Was funktioniert bei Hörern in Deutschland besonders gut?
Der deutsche Markt bietet uns einen unglaublichen Vorteil: Ein Großteil der Erwachsenen in Deutschland sind mit Hörspielen groß geworden, in denen gleich mehrere Sprecher auftreten. Denken Sie etwa an „Die drei ???“ oder ähnliche Serien. Sowas trainiert die Ohren. Dadurch ist die Toleranz für dramaturgisch aufwendig produzierte Hörspiele mit vielen Sprechrollen in Deutschland wesentlich höher als den USA oder in Großbritannien. Diese Formate sind dementsprechend bei den deutschen Hörern besonders erfolgreich. Gerade erst war „Die Meisterin“ lange auf Platz 1 unserer Bestsellerliste – ein Audible Original, das Bestsellerautor Markus Heitz für uns geschrieben hat und das wir mit Bettina Zimmermann in der Hauptrolle und anderen bekannten Schauspielern besetzt haben.

Was charakterisiert den deutschen Markt sonst noch?
Wir profitieren davon, dass in Deutschland fremdsprachige Filme und Serien synchronisiert werden. Es gibt tolle Schauspieler, deren Stimme berühmt ist und von vielen Menschen erkannt wird. Das nutzen wir und arbeiten gerne etwa mit der deutschen Stimme von Bruce Willis oder Matt Damon zusammen.

Zusätzlich zu Ihrer Arbeit als CEO haben Sie vor ein paar Jahren einen Venture-Capital-Fonds gegründet. Worauf achten Sie bei jungen Gründern, bevor Sie investieren?
Ich will niemanden unterstützen, der glaubt, ein Problem gefunden zu haben, das er dann lösen will. Das ist der klassische Ansatz aus dem Lehrbuch für Start-ups, wie er an Businesss Schools weltweit gelehrt wird. Mich interessieren vielmehr Menschen, die eine echte Mission haben. Die von einer Sache so überzeugt sind, so wie ich es von meiner war, und die unbedingt wollen, dass sie damit Erfolg haben. Da kann man dann immer noch schauen, ob der Business Plan vielleicht nicht ganz passt. Aber dafür haben wir 300 Mitarbeiter, die gerne als Mentoren bereitstehen.
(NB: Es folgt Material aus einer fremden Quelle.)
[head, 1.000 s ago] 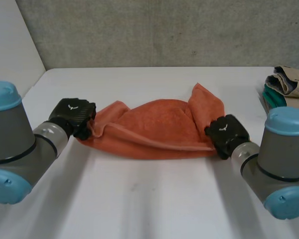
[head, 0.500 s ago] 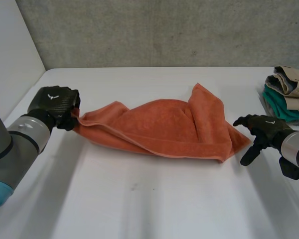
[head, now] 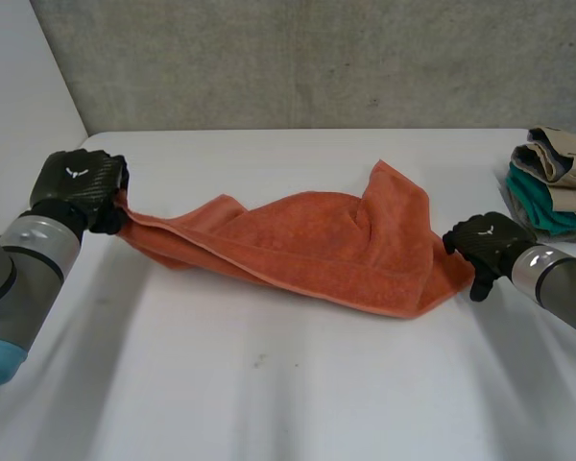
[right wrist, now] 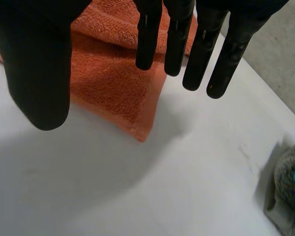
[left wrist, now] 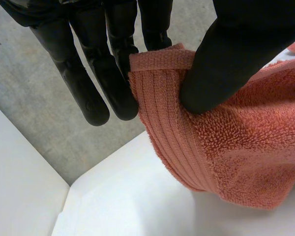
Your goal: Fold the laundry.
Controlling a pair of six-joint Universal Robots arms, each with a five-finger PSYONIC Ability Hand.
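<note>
Towel (head: 317,245) lies rumpled and unfolded across the counter (head: 269,384), one end pinched in the left hand (head: 77,184), the right hand (head: 482,240) released, fingers straight, beside the opposite corner; folding judged hardly begun.

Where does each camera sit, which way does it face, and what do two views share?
Head view: between and behind the arms, looking down at the table; both arms show, left hand and right hand at the towel's ends.
Left wrist view: on the left wrist, looking along the palm; its fingers and thumb pinch a towel corner.
Right wrist view: on the right wrist, looking along the palm; straight fingers over a towel corner, pile beyond.
Shared: all see the towel; head and right wrist views, the pile.
</note>
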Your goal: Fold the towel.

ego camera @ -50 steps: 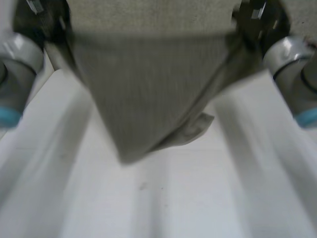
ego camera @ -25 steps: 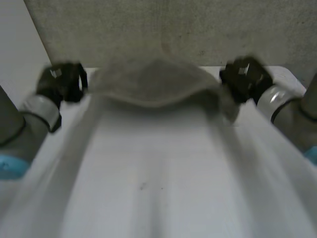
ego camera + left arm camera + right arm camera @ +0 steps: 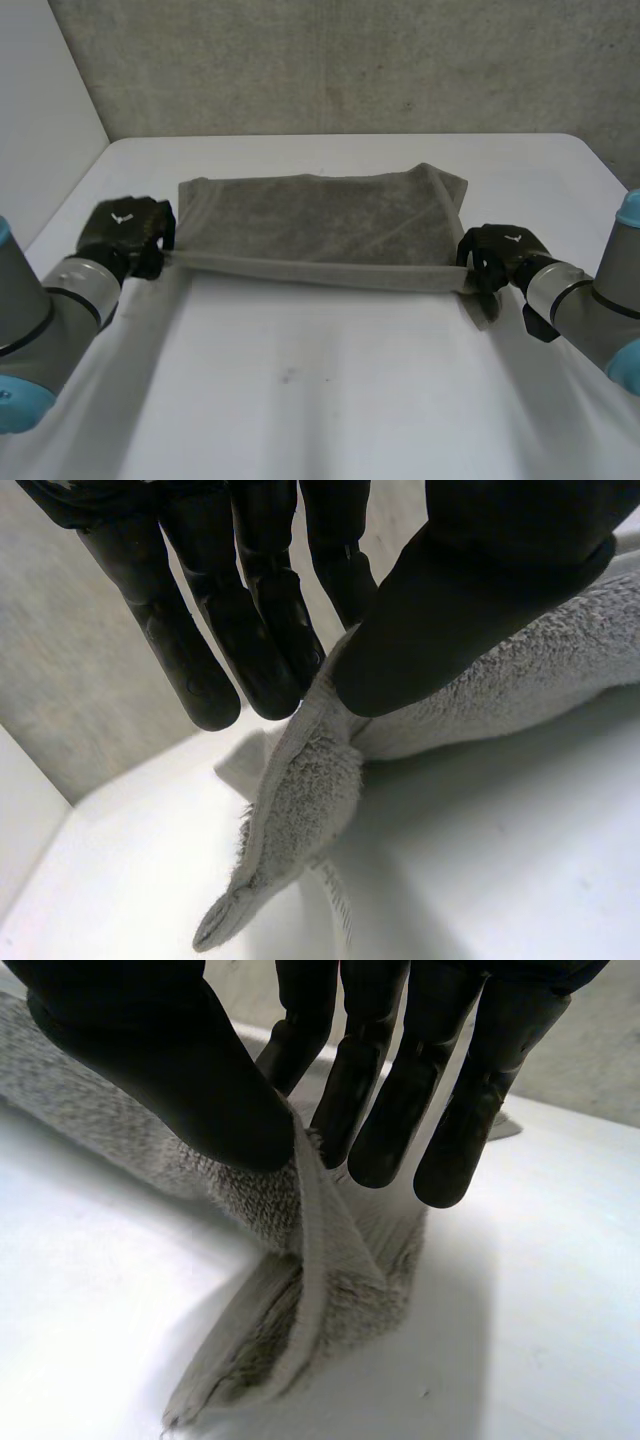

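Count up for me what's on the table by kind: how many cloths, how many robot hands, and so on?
Grey towel: 1
Black hands: 2, the left hand and the right hand, each pinching one end of the towel's near edge
White table: 1
Total: 4

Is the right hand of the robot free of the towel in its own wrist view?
No, the right hand pinches a corner of the towel between its thumb and its fingers.
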Controlling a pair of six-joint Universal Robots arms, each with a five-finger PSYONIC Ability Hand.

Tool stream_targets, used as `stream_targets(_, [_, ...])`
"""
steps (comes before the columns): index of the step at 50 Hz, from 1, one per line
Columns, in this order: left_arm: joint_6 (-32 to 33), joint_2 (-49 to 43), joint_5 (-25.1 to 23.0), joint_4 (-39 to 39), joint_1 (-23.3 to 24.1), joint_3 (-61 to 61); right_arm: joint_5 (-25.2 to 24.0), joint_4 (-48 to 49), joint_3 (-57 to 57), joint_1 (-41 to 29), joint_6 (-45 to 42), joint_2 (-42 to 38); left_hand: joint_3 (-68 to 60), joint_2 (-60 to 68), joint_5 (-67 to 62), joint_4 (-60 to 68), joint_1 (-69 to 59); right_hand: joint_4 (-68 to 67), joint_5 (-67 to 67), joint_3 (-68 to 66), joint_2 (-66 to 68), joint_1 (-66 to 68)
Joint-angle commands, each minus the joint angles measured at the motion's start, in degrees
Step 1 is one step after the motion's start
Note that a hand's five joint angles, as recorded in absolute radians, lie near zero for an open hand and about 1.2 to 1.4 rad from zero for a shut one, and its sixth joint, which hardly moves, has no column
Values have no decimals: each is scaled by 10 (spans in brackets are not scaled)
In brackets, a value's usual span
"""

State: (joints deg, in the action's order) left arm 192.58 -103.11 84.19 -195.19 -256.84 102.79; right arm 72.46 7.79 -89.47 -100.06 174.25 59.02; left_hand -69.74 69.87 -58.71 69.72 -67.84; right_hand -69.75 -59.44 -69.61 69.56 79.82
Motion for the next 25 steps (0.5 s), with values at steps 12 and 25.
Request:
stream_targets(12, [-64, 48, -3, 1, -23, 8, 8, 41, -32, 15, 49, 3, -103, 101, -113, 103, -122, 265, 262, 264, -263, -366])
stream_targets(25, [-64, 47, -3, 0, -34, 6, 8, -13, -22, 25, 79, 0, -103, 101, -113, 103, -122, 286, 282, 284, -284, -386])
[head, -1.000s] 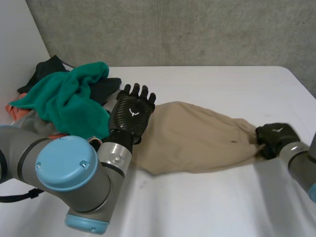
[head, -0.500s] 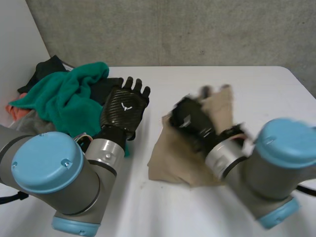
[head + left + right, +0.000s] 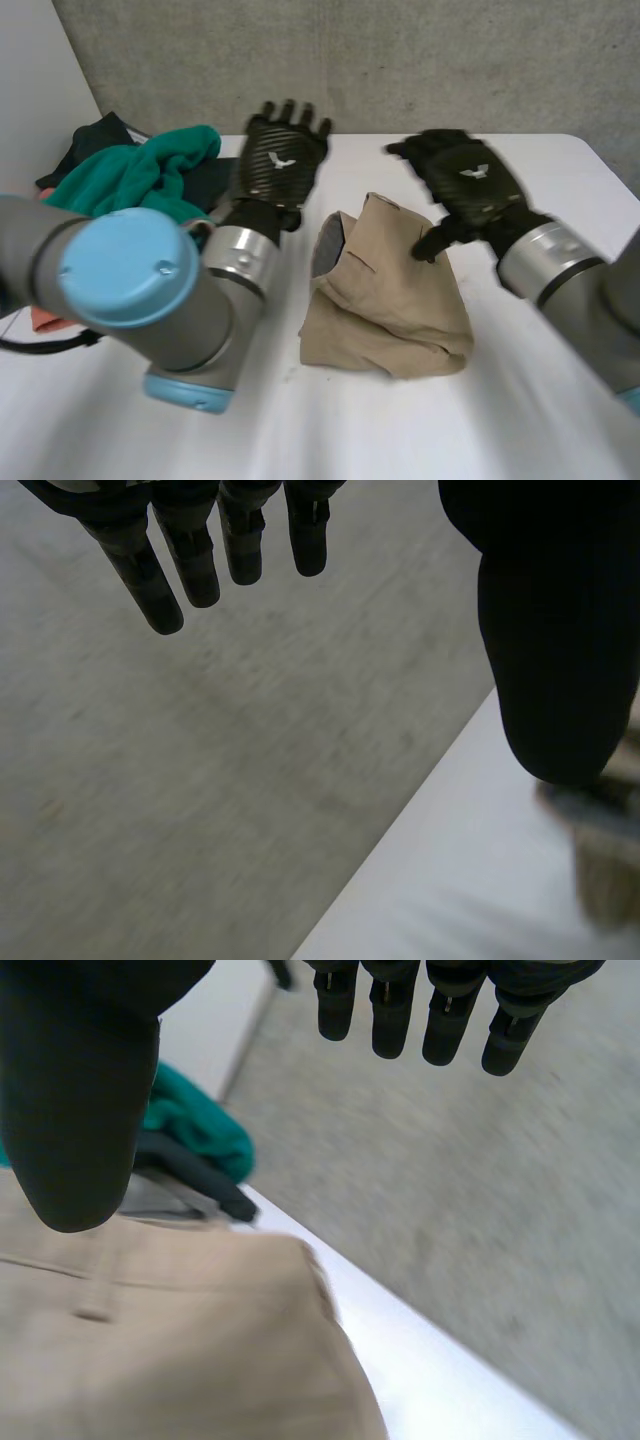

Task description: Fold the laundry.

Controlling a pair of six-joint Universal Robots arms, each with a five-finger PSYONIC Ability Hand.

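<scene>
**Head view: two empty hands, tan trousers lying between them**

Across the white table [image 3: 560, 200], the heap of laundry [image 3: 75, 215] sits at the far left corner with a green cloth [image 3: 130, 175] on top, well apart from the action. In the middle lies the piece that matters: the tan trousers [image 3: 385, 300], doubled over into a thick bundle. Its long axis runs from the far side of the table toward the robot, and the open waist end faces the left arm's side.

The right hand [image 3: 465, 185] hovers above the bundle's far right corner with its thumb hanging just over the cloth. Whether it touches, I can't tell. The right wrist view shows the fingers [image 3: 450, 1020] straight and spread, nothing held, with the trousers [image 3: 170, 1350] under the palm.

The left hand [image 3: 283, 160] is raised beside the far left corner, between heap and bundle. Its fingers [image 3: 200, 560] are straight too, and it is empty.

My call is that the right hand is nearer, and the next fold or tidy-up is its to start. Nothing blocks either hand, and only the heap crowds the left arm.
</scene>
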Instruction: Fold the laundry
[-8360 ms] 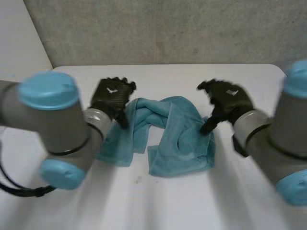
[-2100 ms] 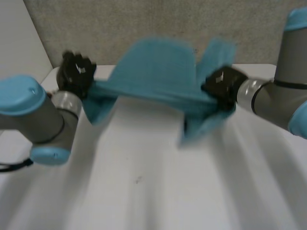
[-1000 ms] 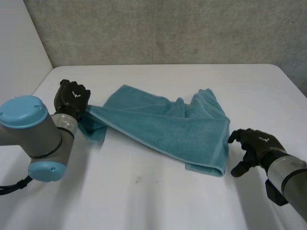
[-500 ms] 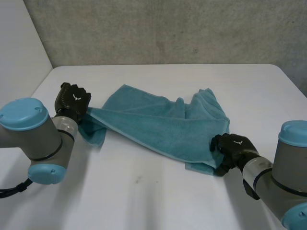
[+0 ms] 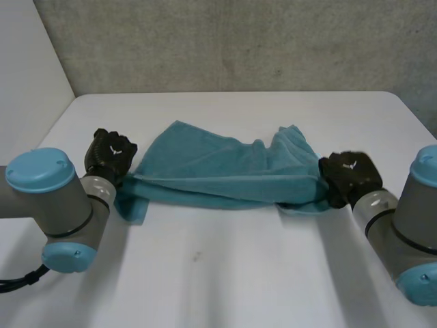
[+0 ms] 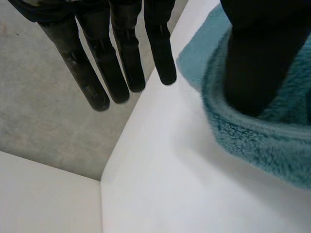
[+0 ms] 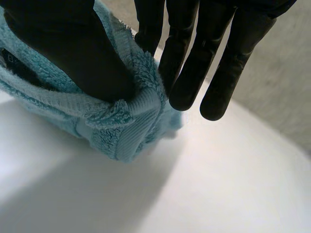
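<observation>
In the left wrist view, the fingers [image 6: 116, 63] of the left hand [image 5: 111, 154] are extending straight and standing clear of the cloth. Its thumb [image 6: 252, 58] is sinking into a bunched fold of the teal towel [image 6: 262, 141]. The surface beneath that fold is hidden, so the hand appears to be pinching the towel there. In the right wrist view, the right hand [image 5: 349, 176] is pinching a rolled, hemmed edge of the towel between its thumb [image 7: 73, 48] and its straight fingers [image 7: 189, 63], and the thumb's tip is being covered by the pile. In the head view, the backs of both hands are concealing their grips. The towel is stretching in a taut band from one hand to the other across the middle of the white table [image 5: 225, 273]. Its far portion is spreading toward the grey wall [image 5: 239, 41], and its left end is drooping beside the left wrist. Both arms are being cut off at the near edge.
</observation>
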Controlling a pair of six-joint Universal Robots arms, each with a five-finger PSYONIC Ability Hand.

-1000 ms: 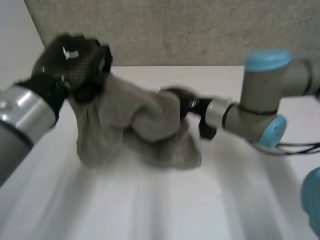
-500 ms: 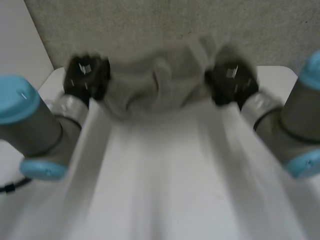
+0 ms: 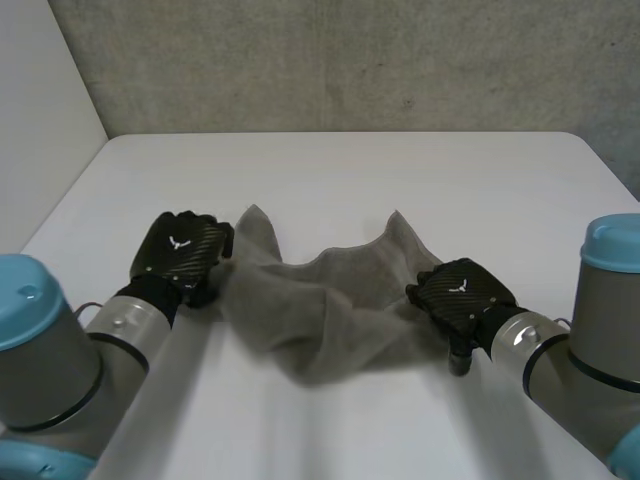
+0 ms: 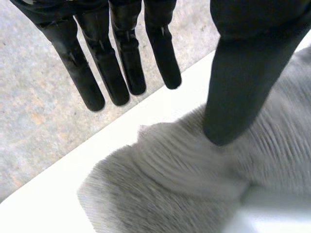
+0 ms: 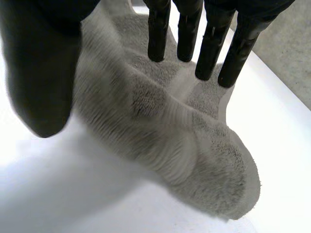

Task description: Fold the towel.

Sie selbst waren ja Journalist. In Deutschland ist das nicht unbedingt ein Beruf, den man mit erfolgreichem Unternehmertum verbindet.
Auch viele Journalisten meiner Generation in den USA waren solche Antikapitalisten, dass sie nie daran gedacht hätten, ein Unternehmen zu gründen. Aber meiner Meinung nach sind Journalisten besser als alle anderen darauf vorbereitet, erfolgreiche Gründer zu werden. Als guter Journalist muss man furchtlos ehrlich mit den Dingen umgehen, die man nicht versteht. Man muss gut darin sein, Menschen zu finden, die einem diese Dinge erklären können. Hinzu kommt, dass gute Journalisten einfach unglaublich neugierig sind und sich viele Fragen stellen, wenn andere Gründer vielleicht bereits denken, sie hätten auf alles eine Antwort.

Jetzt waren Sie ein paar Tage in Berlin und haben sich die Start-up-Szene angeschaut. Was können Gründer in Berlin von Gründern in Ihrer Heimat New Jersey lernen?
Tech-Start-ups in Berlin sind viel weiter, wenn es um Vermögensbildung geht, als die Gründerszene, die wir gerade in Newark aufbauen, unserem Hauptsitz direkt neben New York City. Gründer in Deutschland müssen allerdings verstehen, dass sie zwar globale Firmen mit einem deutschen Hauptsitz werden können. Dass sie dafür aber den Schritt auf den deutlich größeren US-Markt wagen müssen. Einige deutsche Firmen haben das bereits versucht, aber längst nicht so viele wie etwa aus Israel. Ich möchte gerne helfen und deutsche Start-ups nach Newark holen. Unser Standort eignet sich perfekt dafür, in Amerika Fuß zu fassen.